WHAT YOU NEED TO DO -> From the material below, return every line that includes "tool".
◆ ◆ ◆ ◆ ◆
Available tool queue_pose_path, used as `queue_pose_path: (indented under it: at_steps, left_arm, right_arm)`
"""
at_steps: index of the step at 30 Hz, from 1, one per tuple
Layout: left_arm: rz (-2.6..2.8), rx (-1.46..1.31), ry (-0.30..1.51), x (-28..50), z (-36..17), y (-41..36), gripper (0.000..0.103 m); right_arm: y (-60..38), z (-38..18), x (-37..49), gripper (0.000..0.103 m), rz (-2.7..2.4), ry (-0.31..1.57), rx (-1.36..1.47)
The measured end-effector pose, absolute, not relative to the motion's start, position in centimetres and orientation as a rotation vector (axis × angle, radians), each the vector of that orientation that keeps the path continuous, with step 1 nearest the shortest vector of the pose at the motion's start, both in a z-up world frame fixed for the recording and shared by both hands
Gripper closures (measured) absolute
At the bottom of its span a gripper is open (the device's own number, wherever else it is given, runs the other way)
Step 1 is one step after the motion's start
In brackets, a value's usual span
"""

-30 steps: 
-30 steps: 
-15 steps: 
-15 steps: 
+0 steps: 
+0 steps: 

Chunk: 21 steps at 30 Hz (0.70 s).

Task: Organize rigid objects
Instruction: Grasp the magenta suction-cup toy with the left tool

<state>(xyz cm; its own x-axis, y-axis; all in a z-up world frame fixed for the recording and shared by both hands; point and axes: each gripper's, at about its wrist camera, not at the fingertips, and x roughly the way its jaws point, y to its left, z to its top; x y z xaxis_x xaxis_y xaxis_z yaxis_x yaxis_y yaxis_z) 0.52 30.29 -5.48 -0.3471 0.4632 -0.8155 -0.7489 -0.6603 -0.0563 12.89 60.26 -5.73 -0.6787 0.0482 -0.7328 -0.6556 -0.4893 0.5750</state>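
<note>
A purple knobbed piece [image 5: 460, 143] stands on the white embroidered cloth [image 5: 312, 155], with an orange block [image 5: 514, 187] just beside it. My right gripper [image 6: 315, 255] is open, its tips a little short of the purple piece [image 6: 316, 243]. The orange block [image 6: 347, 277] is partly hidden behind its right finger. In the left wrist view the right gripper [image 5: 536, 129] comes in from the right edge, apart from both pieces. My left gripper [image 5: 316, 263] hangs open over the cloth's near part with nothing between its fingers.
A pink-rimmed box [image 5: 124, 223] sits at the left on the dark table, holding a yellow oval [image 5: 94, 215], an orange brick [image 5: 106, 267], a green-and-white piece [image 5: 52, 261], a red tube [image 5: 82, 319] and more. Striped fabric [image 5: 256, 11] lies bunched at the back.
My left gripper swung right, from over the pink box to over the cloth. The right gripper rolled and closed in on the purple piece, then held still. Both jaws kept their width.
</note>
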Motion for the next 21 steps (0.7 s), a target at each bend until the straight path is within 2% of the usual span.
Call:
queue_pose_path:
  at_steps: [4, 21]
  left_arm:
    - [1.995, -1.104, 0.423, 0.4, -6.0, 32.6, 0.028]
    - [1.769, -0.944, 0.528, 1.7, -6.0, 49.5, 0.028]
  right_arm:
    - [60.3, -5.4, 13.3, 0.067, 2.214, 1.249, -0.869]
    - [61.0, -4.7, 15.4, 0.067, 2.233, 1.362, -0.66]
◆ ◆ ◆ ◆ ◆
ANSWER SPACE ->
Available tool queue_pose_path, used as `queue_pose_path: (indented under it: at_steps, left_arm, right_arm)`
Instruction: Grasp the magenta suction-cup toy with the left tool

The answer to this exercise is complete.